◆ TASK MATERIAL:
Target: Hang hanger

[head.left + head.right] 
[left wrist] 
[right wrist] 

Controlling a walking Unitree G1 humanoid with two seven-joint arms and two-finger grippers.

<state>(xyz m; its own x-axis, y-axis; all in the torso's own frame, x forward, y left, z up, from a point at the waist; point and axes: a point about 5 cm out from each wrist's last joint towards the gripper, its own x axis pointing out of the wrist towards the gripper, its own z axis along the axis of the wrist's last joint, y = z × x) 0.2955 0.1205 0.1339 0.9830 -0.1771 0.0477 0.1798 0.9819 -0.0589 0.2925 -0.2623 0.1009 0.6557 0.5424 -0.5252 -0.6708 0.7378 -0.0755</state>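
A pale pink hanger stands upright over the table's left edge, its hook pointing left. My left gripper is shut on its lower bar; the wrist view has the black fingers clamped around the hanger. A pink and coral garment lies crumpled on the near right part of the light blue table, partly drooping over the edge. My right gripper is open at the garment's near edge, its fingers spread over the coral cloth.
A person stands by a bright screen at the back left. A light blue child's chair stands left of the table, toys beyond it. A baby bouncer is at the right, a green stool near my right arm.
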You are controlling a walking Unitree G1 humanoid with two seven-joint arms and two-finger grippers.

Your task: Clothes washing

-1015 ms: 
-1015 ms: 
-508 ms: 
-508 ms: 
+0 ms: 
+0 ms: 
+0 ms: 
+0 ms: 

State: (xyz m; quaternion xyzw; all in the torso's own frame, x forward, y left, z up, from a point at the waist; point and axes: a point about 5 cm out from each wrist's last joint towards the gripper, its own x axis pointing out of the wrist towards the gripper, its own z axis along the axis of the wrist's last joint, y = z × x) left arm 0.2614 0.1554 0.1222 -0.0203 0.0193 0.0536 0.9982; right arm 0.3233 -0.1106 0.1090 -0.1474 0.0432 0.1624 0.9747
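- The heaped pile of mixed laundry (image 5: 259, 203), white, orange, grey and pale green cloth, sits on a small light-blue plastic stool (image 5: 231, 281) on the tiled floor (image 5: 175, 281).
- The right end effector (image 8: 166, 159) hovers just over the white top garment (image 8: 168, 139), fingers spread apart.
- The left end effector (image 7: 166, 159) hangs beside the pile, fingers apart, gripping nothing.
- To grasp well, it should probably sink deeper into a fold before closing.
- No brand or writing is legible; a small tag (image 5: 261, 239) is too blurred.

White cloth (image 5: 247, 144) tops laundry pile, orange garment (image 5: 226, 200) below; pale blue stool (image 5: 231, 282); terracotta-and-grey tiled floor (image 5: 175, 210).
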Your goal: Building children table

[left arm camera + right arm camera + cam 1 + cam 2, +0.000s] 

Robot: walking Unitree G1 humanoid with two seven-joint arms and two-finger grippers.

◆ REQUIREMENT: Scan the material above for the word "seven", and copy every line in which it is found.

◆ SOLUTION FOR THIS EXERCISE:
Controlling a walking Unitree G1 humanoid with two seven-joint arms and two-finger grippers.
You are controlling a walking Unitree G1 humanoid with two seven-joint arms and two-finger grippers.
Robot: walking Unitree G1 humanoid with two seven-joint arms and two-finger grippers.

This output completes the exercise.